By Sections 5913.18 to 5913.99, inclusive, Revised Code, there is established a state department of soldiers’ claims under the supervision of the Adjutant General of the state. It is managed and supervised by a state commissioner of soldiers claims appointed by the Governor. It is his duty to “furnish necessary instructions and advice to the soldiers, sailors, and marines of the state, their heirs or legal representatives, respecting their claims against the United States for pensions, bounty, back pay or otherwise, by reason of military or naval service, assist in the collection of such claims, and perform such other duties pertaining to his office as the Adjutant General requires. ’ ’
In almost every case where the question of the authority to appropriate public funds to the use and benefit of war veterans is involved the question of the constitutionality of the legislation purporting to authorize the appropriation of such funds is the issue before the court. In all such cases in which such legislation was upheld the statutes specified the purposes for which such public funds shall be used and specifically set out the limitations on such use. Here, there is no authorizing legis*162lation for the appropriations as there is in every other instance where public funds are authorized to be used for the benefit of the soldiery of the state, as above pointed out.

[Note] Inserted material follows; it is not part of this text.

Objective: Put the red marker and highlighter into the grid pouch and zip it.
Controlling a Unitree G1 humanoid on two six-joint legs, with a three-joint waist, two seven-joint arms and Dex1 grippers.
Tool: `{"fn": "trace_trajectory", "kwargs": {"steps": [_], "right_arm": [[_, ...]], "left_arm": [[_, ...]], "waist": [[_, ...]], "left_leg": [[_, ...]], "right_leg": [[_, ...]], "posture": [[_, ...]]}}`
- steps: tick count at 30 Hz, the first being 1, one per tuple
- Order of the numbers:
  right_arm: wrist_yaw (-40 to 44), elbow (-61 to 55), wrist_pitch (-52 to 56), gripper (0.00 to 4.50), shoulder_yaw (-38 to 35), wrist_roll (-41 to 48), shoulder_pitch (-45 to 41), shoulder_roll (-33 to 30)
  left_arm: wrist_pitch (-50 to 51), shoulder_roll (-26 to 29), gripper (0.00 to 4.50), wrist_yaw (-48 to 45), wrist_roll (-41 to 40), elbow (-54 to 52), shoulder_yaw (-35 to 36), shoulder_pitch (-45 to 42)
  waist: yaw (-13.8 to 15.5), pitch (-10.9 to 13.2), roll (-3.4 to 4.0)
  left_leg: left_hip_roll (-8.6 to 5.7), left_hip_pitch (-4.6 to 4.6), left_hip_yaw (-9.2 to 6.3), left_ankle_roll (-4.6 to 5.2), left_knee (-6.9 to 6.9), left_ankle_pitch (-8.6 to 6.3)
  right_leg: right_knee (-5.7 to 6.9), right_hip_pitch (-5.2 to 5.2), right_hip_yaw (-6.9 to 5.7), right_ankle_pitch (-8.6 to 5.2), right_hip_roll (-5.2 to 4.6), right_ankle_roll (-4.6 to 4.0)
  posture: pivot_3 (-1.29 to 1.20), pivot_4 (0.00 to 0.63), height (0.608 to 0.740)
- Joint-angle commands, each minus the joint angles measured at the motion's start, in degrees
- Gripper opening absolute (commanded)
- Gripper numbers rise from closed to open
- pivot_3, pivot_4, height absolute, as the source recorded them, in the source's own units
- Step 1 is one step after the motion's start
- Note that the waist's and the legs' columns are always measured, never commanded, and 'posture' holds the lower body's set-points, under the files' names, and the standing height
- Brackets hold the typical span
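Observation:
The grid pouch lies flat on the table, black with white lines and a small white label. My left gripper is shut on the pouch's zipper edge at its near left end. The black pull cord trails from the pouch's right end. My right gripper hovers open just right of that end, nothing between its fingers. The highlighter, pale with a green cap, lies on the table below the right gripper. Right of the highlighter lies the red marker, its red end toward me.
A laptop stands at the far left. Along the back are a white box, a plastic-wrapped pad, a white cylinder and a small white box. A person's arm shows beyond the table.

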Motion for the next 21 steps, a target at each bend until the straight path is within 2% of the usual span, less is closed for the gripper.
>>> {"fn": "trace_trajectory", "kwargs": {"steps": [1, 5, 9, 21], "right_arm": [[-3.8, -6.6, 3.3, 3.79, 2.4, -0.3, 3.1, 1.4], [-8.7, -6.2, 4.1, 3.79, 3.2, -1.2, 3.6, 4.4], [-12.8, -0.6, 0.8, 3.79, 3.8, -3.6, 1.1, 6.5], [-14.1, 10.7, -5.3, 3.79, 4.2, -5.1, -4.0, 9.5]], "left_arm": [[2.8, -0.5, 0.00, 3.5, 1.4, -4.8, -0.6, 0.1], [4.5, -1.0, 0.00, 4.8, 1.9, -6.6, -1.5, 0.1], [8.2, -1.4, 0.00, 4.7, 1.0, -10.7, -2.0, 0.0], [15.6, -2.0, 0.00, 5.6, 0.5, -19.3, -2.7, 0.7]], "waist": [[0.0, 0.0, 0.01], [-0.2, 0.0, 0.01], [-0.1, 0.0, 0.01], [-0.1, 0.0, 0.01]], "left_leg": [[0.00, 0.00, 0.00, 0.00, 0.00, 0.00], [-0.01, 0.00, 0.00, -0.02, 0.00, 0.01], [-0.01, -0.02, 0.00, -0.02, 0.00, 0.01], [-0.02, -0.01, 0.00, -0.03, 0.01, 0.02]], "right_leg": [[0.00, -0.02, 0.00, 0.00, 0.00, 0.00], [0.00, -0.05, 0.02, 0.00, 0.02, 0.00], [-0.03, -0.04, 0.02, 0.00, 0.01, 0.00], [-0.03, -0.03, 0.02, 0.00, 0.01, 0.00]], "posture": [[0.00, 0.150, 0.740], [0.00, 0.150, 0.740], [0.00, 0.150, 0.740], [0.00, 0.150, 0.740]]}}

After a somewhat diligent search, I believe no case can be found approving the principles approved by the majority opinion and the judgment in this case, where appropriations of public funds are made direct to concededly private corporations or organizations, and not through governmental channels, for the exclusive use and benefit of their soldier members or the exclusive use and benefit of certain other soldiers whom they select. It is my view that the overwhelming weight of judicial authority is to the contrary. Under the circumstances of the instant case, the funds were not appropriated for administration by a public authority, nor are they being devoted to a public use.
On two former occasions the people of Ohio have amended its Constitution to provide for soldiers bonuses. In the first instance, the Constitution was amended to permit the expenditure of $25,000,000 from public tax funds for the payment of bonuses to soldiers of World War I. The Constitution was amended the second time to authorize the issue of bonds in the sum of $300,000,000, payable out of tax funds, for bonuses to World War II veterans, and the present General Assembly is submitting to the people a constitutional amendment to provide funds for bonuses for soldiers of the Korean operation, all to be administered through state governmental channels.
If constitutional amendments are necessary to authorize the payment of such bonuses, certainly the funds here in question can not be lawfully distributed without either a constitutional amendment or an authorizing legislative act with such limitations as will bring such distribution within constitutional requirements.
Weygandt, C. J., and Griffith, J., concur in the foregoing dissenting opinion.